* EXERCISE AIM *
Look for "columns" in each line of the records, and copy the lines that have it.

* DATASET ENTRIES *
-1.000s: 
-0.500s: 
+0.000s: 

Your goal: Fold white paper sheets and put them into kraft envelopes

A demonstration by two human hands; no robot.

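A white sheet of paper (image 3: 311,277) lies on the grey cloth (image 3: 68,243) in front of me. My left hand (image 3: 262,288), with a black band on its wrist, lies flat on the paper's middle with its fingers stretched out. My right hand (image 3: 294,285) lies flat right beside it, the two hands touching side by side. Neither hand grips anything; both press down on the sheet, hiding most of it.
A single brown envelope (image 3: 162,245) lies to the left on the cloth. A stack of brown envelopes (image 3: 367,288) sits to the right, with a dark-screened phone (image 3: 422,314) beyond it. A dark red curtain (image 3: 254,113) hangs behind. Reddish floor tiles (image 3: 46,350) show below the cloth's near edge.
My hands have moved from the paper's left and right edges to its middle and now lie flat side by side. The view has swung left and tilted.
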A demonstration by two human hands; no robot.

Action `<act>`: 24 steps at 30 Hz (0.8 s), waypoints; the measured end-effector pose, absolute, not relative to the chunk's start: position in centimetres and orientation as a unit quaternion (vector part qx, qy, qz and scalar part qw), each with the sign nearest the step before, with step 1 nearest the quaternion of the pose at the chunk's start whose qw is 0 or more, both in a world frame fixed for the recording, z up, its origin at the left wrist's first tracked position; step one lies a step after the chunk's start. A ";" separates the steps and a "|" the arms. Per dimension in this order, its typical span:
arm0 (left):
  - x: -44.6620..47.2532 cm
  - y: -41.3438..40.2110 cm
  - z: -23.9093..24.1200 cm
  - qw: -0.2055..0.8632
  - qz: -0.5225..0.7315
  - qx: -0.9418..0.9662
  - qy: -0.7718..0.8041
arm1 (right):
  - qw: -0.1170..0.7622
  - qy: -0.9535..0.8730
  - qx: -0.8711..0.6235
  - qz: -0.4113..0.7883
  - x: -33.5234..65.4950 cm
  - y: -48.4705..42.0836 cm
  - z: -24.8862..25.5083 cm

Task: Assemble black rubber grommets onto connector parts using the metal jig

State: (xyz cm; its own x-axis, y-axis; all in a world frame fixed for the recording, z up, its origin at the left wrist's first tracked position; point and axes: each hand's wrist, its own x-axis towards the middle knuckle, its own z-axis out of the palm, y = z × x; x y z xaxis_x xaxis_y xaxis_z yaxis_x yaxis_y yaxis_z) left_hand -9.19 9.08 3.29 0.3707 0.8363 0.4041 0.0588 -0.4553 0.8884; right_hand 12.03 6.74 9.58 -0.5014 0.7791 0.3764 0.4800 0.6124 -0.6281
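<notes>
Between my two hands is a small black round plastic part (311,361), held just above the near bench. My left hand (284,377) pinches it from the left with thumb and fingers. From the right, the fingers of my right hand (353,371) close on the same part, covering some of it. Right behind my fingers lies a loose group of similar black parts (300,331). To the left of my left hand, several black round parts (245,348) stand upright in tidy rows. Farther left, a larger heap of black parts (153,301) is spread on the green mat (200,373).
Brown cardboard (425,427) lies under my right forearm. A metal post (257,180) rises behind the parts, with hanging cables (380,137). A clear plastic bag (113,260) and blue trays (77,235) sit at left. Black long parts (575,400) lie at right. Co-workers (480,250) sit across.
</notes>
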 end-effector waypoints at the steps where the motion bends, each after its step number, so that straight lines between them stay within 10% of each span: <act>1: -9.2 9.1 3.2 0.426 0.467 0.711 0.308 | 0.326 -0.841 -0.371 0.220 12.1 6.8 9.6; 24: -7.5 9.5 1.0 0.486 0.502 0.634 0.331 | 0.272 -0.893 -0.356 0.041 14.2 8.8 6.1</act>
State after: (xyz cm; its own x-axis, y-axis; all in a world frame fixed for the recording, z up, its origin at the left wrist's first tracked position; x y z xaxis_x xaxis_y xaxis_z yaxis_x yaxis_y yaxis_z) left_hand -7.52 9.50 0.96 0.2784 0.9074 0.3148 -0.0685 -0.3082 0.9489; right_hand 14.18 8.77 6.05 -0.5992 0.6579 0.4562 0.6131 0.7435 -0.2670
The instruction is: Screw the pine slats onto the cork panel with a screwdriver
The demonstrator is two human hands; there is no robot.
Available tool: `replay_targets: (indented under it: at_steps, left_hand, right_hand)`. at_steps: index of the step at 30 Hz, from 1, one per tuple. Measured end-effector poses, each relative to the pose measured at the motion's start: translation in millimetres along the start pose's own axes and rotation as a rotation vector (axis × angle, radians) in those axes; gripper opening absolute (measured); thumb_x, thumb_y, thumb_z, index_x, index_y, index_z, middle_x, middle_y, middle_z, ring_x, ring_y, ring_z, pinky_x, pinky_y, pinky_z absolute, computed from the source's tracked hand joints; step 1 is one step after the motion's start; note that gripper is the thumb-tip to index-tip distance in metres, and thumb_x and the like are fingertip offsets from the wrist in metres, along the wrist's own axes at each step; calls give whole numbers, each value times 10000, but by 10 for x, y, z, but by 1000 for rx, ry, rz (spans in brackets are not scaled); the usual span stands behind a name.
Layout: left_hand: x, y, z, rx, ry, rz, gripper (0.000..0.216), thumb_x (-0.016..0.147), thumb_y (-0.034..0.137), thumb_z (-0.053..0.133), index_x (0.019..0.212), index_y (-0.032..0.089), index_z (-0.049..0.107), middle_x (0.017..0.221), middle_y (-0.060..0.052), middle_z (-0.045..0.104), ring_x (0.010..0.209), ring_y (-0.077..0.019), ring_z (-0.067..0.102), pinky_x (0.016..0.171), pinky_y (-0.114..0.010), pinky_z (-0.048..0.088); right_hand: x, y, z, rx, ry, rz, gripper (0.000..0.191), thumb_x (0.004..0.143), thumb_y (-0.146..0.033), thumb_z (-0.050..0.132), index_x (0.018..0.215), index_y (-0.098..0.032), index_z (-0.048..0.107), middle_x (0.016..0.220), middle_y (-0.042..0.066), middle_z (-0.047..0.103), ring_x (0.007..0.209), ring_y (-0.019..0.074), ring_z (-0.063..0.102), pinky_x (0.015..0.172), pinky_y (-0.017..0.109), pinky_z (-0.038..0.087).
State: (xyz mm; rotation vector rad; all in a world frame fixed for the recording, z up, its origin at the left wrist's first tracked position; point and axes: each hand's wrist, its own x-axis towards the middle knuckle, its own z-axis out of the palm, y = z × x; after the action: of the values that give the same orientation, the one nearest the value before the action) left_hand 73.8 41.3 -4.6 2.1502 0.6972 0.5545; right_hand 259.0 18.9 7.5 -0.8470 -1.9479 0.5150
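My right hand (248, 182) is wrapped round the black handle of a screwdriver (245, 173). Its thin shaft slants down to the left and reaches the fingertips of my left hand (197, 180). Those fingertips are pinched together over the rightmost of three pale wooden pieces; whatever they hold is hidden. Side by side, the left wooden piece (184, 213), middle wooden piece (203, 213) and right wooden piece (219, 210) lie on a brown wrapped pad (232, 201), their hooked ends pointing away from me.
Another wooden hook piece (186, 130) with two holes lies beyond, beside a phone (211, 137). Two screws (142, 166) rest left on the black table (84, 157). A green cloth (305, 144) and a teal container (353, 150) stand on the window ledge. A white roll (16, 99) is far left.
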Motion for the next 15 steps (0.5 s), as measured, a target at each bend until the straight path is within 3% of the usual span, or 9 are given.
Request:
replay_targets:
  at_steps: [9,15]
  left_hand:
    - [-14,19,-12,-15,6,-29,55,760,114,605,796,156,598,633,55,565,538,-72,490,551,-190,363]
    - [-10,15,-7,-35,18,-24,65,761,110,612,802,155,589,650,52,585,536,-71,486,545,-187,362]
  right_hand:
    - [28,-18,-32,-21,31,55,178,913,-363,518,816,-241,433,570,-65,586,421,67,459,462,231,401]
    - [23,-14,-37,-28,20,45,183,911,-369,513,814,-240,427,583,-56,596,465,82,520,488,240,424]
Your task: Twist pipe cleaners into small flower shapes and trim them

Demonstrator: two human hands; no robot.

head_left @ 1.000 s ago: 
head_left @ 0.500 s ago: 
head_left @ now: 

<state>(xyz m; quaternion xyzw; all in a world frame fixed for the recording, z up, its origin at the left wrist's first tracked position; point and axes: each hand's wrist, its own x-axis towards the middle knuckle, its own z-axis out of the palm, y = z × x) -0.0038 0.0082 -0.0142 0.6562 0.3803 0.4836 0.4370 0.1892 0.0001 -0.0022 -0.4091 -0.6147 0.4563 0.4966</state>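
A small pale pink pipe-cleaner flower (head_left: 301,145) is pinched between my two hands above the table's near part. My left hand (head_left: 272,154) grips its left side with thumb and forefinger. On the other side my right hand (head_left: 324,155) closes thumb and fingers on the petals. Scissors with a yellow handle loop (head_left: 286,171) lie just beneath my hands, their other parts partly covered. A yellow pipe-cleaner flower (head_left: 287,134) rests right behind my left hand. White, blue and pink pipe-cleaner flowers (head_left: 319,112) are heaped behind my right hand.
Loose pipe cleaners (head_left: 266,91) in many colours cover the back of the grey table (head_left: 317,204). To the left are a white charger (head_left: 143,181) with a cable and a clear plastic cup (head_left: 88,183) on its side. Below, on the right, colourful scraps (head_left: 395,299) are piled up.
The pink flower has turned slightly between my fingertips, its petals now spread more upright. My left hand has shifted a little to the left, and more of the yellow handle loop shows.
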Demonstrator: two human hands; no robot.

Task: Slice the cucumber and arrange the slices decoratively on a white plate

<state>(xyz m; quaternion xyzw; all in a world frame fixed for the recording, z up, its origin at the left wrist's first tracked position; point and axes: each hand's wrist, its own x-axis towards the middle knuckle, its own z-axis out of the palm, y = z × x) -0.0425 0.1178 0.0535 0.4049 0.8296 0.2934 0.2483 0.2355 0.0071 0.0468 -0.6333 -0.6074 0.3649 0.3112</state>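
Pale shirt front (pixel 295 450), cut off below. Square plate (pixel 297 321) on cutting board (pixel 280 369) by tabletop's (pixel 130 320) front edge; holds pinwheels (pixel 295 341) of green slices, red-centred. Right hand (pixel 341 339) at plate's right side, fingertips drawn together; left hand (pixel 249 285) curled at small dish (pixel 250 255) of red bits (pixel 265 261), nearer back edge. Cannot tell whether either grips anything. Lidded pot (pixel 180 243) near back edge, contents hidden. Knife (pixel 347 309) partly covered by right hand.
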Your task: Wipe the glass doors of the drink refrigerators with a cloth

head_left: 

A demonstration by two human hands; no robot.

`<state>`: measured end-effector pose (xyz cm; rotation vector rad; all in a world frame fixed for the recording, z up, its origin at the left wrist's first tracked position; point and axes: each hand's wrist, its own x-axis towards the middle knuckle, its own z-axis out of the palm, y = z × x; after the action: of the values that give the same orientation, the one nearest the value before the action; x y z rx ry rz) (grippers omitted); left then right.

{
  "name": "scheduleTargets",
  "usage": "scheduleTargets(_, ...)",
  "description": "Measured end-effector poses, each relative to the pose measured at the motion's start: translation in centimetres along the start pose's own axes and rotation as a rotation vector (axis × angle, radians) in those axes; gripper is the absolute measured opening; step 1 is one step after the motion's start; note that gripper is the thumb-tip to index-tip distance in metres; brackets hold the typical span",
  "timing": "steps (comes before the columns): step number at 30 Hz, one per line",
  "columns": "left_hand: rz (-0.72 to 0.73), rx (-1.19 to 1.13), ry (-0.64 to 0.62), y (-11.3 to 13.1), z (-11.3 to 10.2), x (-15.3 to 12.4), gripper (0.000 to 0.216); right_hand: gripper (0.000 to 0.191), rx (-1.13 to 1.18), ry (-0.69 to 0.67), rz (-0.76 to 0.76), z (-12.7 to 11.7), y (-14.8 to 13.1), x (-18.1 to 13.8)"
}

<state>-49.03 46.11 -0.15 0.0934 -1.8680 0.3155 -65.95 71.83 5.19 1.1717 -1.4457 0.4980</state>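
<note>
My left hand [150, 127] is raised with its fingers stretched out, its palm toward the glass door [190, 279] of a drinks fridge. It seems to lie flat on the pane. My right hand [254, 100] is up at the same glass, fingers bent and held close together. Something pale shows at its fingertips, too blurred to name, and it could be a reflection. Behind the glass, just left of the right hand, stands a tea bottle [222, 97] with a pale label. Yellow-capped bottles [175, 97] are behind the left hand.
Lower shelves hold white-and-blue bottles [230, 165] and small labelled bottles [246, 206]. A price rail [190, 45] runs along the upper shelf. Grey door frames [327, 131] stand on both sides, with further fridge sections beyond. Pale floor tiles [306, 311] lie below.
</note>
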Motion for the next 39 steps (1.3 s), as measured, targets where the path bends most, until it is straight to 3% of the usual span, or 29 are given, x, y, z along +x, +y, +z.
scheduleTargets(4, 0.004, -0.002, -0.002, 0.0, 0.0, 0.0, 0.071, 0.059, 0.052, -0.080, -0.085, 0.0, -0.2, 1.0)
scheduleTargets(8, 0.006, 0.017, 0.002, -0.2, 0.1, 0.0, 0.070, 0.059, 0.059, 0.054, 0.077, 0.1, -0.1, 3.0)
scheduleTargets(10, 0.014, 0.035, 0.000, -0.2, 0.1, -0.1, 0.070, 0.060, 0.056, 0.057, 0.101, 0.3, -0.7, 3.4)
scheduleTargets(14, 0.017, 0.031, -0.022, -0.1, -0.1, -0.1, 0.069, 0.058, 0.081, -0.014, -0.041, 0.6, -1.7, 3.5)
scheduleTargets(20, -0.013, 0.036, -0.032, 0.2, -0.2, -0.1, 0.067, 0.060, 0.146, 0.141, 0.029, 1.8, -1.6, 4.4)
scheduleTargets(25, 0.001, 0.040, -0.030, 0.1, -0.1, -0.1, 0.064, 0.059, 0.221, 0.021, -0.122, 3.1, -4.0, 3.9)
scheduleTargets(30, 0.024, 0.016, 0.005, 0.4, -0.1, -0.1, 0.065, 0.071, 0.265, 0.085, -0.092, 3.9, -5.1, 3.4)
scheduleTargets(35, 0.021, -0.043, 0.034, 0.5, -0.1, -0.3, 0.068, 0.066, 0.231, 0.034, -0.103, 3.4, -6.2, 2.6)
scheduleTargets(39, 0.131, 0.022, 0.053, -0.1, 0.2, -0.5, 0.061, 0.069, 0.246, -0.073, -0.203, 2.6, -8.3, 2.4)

* EXERCISE RESPONSE *
  "timing": "steps (comes before the columns): step number at 30 Hz, one per line",
  "columns": "left_hand: rz (-0.72 to 0.73), rx (-1.19 to 1.13), ry (-0.64 to 0.62), y (-11.3 to 13.1), z (-11.3 to 10.2), x (-15.3 to 12.4), gripper (0.000 to 0.216); right_hand: gripper (0.000 to 0.191), rx (-1.13 to 1.18), ry (-0.69 to 0.67), rz (-0.76 to 0.76), z (-12.7 to 11.7), y (-14.8 to 13.1), x (-18.1 to 13.8)"

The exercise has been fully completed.